Having asked Claire how she chooses what to exhibit, what is important, and why she should put on these exhibitions at all, she tells me about Radical Fashion, her 2001-2 exhibition which installed tableaux from twelve contemporary designers, including Comme des Garçons, Jean Paul Gaultier, Helmut Lang, and Azzedine Alaia, and which, in Claire’s words, ‘plotted the extremities of fashion.’
Significantly, she tells me that ‘the message from Radical Fashion is that fashion has the potential to be expressive, inventive and empowering,’ and this draws attention to the importance of fashion as art.
Drawing from her exhibitions for examples, she tells me how Vivienne Westwood’s confrontational and anti-establishment clothing was reactive as well as responsive to the times, ‘provocative’ by confronting and opposing the contemporary state-of-play and yet responding to sub-cultural antipathy: ripping it up and opening it up, ‘changing the mood of how people dressed.’
Whipping through fashion history she comments, ‘if you go back to the 1820s, neo-classical fashion was incredibly provocative and caused outrage… Channel’s early designs were very boyish; they’re quite asexual and that was seen as provocative. Flapper dressers were received by the establishment with horror.’
Yet Christian Dior’s New Look of 1947 was an example of fashion’s particular power to change the norm permanently. ‘It was a radical change to the fashionable silhouette.’
The New Look not only challenged the more masculine wartime fashions, glorifying the female form, but also confronted the contemporary situation itself, using lots of fabric when there was very little, and subverting the notion that clothing should be primarily functional – that attitudes should put extravagance and glamour in second place in the context of a contemporary wake of horror.
As The Golden Age of Couture pointed out, the New Look transformed society’s attitude towards clothes, particularly female clothes; an idea shared by Vivienne Westwood, that ‘clothes can be heroic’. ‘Vivienne was intellectually ambitious’ and ‘it wasn’t just about dressing up, it was about ideology’ she expands. ‘She genuinely believes clothes can make you a better person. You can have a better time if you wear fantastic clothes.’
I ask Claire whether mainstream fashion is still creative today. ‘I believe very strongly that every individual wearer, every body who gets dressed in the morning, everybody who chooses what clothing they’re wearing and what they wear together is in some sense curating their own appearance’ she says. But she extends this idea very specifically into the present, ‘the mass marketing of clothing, the influence of sports wear and casual dress and the cheapness of clothing has affected us’ she suggests.

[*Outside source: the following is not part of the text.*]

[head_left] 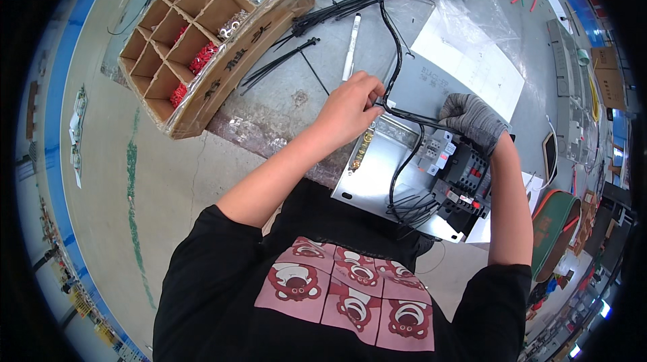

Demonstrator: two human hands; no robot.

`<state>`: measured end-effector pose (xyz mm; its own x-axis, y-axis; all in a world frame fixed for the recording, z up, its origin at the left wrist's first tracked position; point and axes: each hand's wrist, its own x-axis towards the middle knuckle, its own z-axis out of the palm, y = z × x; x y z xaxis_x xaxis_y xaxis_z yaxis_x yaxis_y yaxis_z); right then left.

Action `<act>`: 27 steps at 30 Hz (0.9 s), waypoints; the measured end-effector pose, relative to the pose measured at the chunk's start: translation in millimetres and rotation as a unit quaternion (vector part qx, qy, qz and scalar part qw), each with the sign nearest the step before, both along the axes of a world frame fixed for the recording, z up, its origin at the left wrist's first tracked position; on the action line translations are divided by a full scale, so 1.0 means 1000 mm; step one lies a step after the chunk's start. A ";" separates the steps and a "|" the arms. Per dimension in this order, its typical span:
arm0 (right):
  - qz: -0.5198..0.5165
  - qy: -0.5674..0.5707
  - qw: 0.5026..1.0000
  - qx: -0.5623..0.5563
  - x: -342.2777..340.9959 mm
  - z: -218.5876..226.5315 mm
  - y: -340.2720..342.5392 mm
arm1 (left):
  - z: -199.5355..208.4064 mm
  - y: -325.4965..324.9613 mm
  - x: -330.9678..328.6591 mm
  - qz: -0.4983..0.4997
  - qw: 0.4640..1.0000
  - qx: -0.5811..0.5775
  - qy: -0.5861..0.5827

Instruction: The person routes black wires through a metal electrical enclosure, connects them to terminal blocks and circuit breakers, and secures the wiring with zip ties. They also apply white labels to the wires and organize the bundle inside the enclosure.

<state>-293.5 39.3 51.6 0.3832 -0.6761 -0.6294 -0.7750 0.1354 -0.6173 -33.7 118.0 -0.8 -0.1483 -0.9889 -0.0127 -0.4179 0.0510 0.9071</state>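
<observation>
A black cable [398, 59] comes down from the far edge of the worktop [283, 106], bends at the bare left hand [350, 106] and runs right to the gloved right hand [472, 119]. The left thumb and fingers are pinched narrow on it at the bend; the right fingers curl over it, though their tips are partly hidden, so I cannot tell how firmly they hold. Below the cable, a metal plate [377, 173] lies at the worktop's near edge, carrying a grey terminal block [435, 151] and black switchgear [466, 170] along its right side. Those parts look mounted already, so the work seems partway on: the cable is not tied down to the plate, and a coil of thin black wire [412, 210] lies loose at its near side. Securing both appears left. 2 bunches of cable ties, 1 larger [364, 5] and 1 smaller [280, 66], lie loose between the far edge and the divided box [253, 45] at the worktop's left end.
</observation>
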 end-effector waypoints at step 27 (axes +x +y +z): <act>-0.012 -0.100 0.984 -0.144 0.052 -0.016 0.014 | 0.009 -0.015 -0.007 -0.052 0.989 -0.132 -0.035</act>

‘The way you tie your laces has become a subtle sartorial code and that’s very much a youth driven way of customising readily-available clothing.’ This idea of possession and the continual human need for asserting our identities seems to lie at the heart of fashion’s fluidity.
We have talked about objects, and the preservation of the past, but by the close of our interview we are onto the present and the anticipation of the future. Wilcox talks of the creativity and the inspiration in fashion, its backbone which, by some unconscious chord, resonates with us as the physical embodiment of a moment, becoming a statue of history.
‘It seems incredible’ she tells me, ‘that given the relatively limited vocabulary in scale for clothing, that people could find such infinite subtle variations as to delight and surprise us and make us want it. Fashion’, she says, ‘is very powerful. Fragile, but powerful.’